Review date: Apr. 21, 2011


Royal Baths came up with some sturdy songs for Litanies. It’s a record of rock dirges that know how to keep from dragging, wandering into bright change-ups and full melodies when they need to carry on. It’s the work of Jeremy Cox and Jigmae Baer, Baer having spent time in Thee Oh Sees and Ty Segall. The Baths aren’t as garage-bound as those bands. They’ve got the blurry echo of the former and the attention to hooks of the latter, but they’re more ponderous than either of those acts. They tend to move at an opiate pace, and the singing has the black turtleneck detachment of early Velvet Underground.

It’s sort of unfair to bring up the Velvets when discussing any band like this. That legacy hangs over all bands with mallet percussion and open chords. But at its best, Royal Baths gives off an ironic effect similar to Warhol-era Velvets. It’s a lot like the way Lou Reed described shiny boots of leather and corner scores in such a nerdy fashion that he could have been talk-singing about baseball stats. As his career developed, Reed became a seen-it-all know-it-all, but on that first batch of reports, he was still dryly excited to slink around with all the failing souls, still unsure about how low he could go, a little bewildered that he hadn’t hit the bottom yet.

As the Baths slink through their own variations on “Venus in Furs,” Cox’s thin voice sounds bored — excited to be bored — about the bad shit he sees all around him. One of the stronger hooks here is just him mumbling, “Do I detest.” “Needle and Thread” is Litanies‘ peak, where an off-center melody and rushing beatnik lyrics work around a lot of noise, and the song coalesces into something that’s immediate and uncomplicated.

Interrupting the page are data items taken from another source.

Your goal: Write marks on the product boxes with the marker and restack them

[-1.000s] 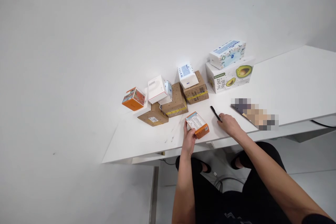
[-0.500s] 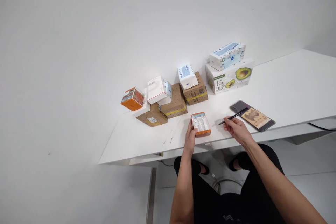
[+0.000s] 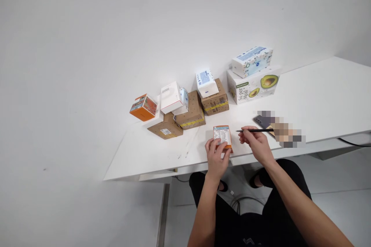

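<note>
At the near edge of the white table (image 3: 319,96), the left hand (image 3: 216,157) grips a small orange-edged box (image 3: 222,136), fingers closed around its near end; the printed white face with fine text points upward. The box sits on or just above the tabletop; contact cannot be confirmed. Just right of it, the right hand (image 3: 255,143) pinches a thin black pen (image 3: 254,130) between thumb and fingers. The pen lies roughly level, its tip pointing left toward the box, tip and box apart. A dark phone (image 3: 261,120) lies flat on the table directly right of and behind the pen; most of its screen is blurred out.

Farther back, a row of packages stands along the wall. From left: an orange box (image 3: 143,107) resting tilted, a white box with a red edge (image 3: 169,97) atop a flat brown carton (image 3: 165,128), a second brown carton with yellow tape (image 3: 193,112), and a third brown carton (image 3: 216,100) carrying a small white-and-blue pack (image 3: 206,82). At the right end, a white carton printed with avocados (image 3: 255,84) supports a white-and-blue tissue pack (image 3: 251,61). Both forearms are bare. Beneath the table edge, dark clothing covers the person's lap.
</note>
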`<state>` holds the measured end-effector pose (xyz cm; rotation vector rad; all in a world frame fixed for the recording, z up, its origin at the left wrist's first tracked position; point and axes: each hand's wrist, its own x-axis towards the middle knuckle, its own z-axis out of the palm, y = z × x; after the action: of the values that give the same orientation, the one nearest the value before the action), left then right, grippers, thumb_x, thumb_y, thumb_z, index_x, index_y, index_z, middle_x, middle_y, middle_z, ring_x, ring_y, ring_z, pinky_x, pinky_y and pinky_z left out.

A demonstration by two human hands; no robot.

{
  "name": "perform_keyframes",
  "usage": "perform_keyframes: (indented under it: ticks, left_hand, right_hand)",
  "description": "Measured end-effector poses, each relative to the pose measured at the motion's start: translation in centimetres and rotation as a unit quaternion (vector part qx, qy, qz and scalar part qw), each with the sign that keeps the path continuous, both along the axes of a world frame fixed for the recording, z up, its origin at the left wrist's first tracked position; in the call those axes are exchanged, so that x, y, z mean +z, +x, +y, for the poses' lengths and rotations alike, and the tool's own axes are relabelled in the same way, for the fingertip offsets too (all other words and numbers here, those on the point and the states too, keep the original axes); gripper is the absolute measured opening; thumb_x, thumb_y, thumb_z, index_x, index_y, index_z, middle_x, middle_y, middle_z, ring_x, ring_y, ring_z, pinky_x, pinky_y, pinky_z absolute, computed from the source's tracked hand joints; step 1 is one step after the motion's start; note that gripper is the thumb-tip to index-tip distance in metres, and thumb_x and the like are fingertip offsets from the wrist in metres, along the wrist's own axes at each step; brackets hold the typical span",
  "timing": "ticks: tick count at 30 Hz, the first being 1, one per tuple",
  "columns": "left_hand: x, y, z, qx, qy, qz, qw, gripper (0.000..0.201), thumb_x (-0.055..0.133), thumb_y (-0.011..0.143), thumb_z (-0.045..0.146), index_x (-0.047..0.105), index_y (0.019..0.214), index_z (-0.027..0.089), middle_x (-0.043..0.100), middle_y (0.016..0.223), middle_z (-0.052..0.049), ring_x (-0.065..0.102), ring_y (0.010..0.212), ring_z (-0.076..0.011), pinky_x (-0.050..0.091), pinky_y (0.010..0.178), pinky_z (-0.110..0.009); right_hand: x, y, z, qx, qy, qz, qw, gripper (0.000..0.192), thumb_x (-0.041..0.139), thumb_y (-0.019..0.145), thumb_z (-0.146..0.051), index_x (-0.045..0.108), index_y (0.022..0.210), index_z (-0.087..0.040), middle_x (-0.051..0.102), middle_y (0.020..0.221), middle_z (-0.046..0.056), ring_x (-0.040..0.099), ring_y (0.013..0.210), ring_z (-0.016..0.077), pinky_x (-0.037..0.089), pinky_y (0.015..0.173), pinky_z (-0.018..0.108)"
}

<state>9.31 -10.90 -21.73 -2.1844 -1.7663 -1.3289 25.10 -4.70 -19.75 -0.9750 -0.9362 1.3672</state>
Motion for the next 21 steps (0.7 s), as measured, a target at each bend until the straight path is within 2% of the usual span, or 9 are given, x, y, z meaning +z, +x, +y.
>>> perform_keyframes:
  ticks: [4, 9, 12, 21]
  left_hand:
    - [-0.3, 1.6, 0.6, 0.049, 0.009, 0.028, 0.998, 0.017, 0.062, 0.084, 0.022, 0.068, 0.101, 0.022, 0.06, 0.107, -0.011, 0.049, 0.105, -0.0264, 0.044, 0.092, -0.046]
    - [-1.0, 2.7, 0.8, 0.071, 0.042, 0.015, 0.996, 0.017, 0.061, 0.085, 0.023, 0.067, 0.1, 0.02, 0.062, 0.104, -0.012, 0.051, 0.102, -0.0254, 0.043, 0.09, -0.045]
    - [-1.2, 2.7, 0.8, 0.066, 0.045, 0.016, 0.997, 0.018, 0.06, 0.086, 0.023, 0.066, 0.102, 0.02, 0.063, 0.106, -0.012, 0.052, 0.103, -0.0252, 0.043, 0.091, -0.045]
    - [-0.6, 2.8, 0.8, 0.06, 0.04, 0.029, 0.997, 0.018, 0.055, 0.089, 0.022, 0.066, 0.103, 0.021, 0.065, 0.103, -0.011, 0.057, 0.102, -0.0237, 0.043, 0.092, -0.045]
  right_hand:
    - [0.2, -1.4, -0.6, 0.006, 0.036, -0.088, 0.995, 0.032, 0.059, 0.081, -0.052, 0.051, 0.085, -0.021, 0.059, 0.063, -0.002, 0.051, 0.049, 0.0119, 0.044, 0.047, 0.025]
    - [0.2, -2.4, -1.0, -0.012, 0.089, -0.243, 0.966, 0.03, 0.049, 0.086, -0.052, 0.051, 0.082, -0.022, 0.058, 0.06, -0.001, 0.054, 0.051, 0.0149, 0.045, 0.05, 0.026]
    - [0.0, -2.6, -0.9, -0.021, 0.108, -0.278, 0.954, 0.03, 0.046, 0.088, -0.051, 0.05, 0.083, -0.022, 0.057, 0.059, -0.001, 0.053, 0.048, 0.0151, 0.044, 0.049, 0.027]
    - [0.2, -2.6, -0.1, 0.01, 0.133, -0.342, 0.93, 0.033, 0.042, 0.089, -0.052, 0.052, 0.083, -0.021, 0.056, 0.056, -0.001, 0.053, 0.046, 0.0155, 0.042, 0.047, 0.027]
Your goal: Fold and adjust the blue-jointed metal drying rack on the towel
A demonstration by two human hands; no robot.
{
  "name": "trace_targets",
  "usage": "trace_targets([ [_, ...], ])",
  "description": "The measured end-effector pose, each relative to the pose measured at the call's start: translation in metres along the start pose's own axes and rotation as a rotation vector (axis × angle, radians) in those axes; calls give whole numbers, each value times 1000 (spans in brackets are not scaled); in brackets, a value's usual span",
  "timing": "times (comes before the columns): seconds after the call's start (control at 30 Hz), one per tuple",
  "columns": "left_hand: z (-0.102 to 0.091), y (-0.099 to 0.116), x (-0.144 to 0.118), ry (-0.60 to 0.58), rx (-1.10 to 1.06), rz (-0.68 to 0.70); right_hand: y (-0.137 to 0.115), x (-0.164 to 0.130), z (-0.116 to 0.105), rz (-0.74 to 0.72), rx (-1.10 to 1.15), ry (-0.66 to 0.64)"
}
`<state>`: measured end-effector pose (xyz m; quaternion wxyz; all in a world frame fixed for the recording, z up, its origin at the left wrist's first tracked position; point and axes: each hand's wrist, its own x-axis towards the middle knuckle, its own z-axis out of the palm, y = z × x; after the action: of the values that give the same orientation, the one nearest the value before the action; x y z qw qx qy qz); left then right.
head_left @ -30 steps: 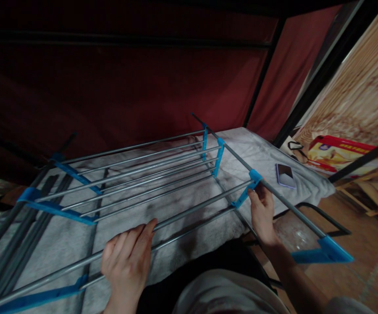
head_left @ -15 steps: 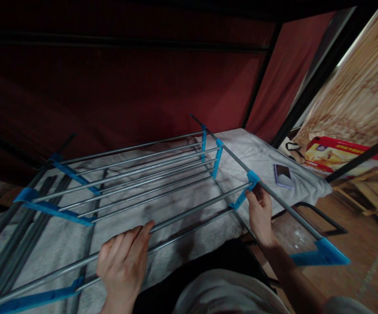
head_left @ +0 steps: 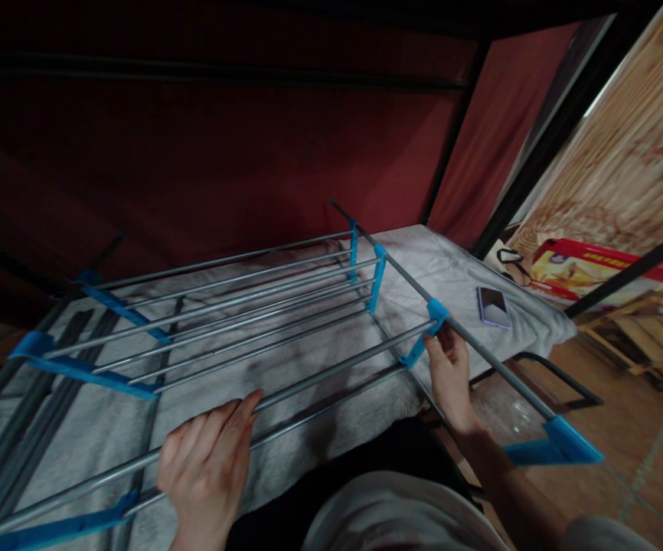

The interesting thing about all this cool posing is that Baer writes the words, but Cox sings them. Baer only provides falsetto responses to Cox’s narration. The two have sympathetic styles of singing and playing guitar, and it’s easy to imagine another Royal Bath’s album where they switch duties. Which is to say, I think this band has more to offer. A lot of acts assume punkish roots, and when they move their sound toward more measured indie rock, any sense of tension is lost. That doesn’t happen here. Baer and Cox sound curious about where their darker instincts are leading them, and aware of the trade-offs. They aren’t just a couple of jerks rocking out — but they haven’t ruled out that option, either.